**What this task involves**
Report, as a number alone, how many lines below contain the string "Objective".

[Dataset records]
= = =

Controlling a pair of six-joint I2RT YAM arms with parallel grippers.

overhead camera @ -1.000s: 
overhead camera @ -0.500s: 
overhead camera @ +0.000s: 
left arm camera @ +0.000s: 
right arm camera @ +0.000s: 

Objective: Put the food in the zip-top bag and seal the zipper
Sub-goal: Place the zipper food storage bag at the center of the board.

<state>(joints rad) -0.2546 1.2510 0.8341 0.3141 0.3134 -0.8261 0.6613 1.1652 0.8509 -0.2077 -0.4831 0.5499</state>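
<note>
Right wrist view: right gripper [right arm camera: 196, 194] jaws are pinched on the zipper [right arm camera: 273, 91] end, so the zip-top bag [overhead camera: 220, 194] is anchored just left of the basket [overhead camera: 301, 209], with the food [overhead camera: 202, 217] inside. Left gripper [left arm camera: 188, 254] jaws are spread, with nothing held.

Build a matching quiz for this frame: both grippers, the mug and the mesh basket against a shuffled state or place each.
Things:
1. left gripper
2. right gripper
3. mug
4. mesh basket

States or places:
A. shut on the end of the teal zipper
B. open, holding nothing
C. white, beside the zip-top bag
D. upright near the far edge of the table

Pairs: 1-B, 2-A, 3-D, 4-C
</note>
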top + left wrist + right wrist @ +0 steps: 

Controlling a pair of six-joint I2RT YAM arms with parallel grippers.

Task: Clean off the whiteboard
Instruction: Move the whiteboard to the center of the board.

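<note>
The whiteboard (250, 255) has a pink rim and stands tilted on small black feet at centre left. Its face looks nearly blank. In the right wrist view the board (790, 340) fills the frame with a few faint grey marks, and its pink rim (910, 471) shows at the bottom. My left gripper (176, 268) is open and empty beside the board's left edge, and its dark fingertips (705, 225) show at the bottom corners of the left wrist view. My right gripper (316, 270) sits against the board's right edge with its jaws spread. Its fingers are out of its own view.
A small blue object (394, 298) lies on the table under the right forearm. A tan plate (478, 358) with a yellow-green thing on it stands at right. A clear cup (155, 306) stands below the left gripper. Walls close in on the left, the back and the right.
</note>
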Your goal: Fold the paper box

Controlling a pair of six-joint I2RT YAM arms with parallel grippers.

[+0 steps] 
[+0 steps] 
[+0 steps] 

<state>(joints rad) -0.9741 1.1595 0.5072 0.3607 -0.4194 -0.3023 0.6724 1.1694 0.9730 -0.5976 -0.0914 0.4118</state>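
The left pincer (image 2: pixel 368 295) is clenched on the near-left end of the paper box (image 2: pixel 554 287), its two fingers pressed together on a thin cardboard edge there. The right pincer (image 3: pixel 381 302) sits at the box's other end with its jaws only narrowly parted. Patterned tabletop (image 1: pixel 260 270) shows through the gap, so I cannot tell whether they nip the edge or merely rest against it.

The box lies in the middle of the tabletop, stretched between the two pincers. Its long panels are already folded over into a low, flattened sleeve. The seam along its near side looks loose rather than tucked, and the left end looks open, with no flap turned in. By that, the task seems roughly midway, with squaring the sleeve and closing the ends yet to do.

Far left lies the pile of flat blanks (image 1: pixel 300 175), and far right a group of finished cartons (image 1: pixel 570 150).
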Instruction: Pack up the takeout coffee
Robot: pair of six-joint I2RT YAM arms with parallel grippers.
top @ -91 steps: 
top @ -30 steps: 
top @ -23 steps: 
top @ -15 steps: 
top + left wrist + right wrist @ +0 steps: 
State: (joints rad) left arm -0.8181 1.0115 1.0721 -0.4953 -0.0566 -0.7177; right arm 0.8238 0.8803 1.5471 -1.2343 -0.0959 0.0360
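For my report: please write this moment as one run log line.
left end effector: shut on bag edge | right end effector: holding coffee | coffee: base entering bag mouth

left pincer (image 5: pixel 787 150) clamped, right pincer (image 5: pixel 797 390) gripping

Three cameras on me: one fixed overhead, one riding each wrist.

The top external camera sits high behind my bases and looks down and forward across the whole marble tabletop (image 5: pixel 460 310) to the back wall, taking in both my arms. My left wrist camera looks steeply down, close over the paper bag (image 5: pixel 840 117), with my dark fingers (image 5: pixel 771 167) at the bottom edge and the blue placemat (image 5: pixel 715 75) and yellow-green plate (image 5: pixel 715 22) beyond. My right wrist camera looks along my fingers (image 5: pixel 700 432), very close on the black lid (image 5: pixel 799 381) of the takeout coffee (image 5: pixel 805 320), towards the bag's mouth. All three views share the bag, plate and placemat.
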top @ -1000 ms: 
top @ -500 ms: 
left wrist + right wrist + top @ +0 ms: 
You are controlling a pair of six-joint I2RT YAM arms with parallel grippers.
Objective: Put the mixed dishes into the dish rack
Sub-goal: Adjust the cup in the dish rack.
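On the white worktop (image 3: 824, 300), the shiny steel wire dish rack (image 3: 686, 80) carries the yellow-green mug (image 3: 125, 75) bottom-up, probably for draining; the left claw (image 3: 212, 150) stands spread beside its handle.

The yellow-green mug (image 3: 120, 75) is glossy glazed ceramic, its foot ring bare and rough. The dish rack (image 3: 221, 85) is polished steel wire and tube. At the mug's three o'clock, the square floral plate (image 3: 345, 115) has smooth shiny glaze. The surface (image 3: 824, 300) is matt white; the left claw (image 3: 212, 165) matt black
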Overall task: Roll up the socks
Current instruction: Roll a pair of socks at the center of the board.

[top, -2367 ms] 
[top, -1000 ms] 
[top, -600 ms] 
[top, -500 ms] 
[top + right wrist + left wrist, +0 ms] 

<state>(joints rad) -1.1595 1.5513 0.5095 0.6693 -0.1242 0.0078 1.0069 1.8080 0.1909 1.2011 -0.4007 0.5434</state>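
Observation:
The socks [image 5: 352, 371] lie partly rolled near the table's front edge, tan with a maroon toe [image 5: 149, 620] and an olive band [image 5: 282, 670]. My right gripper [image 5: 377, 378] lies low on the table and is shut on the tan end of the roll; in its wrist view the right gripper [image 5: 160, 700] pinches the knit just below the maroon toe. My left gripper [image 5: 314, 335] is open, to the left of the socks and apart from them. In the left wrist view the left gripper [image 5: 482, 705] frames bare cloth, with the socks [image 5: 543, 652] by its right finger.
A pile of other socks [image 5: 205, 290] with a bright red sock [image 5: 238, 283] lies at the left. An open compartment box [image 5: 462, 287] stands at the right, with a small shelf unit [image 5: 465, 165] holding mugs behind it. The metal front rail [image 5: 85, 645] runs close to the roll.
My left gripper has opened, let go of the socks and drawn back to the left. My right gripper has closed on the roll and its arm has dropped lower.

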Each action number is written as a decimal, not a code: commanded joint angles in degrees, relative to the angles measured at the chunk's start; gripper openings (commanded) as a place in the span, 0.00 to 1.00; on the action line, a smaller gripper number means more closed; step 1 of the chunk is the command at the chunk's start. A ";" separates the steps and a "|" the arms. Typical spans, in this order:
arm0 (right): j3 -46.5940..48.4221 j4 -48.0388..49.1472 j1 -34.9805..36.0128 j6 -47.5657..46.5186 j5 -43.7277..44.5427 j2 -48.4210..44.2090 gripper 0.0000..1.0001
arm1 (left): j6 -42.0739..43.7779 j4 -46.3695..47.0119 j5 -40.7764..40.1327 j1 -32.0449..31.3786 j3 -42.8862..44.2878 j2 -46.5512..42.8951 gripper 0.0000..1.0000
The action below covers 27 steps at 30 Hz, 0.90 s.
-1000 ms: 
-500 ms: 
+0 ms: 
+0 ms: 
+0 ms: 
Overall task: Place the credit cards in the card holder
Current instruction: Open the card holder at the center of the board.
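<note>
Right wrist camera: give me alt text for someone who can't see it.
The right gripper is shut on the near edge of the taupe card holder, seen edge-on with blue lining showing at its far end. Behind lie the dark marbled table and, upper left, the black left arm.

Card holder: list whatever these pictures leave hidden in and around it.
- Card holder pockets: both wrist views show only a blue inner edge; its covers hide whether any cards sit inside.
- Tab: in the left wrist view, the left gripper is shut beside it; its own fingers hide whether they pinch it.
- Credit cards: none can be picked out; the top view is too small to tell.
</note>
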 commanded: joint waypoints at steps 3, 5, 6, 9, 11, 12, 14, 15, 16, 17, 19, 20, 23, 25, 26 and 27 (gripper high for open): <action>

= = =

**Result of the task**
2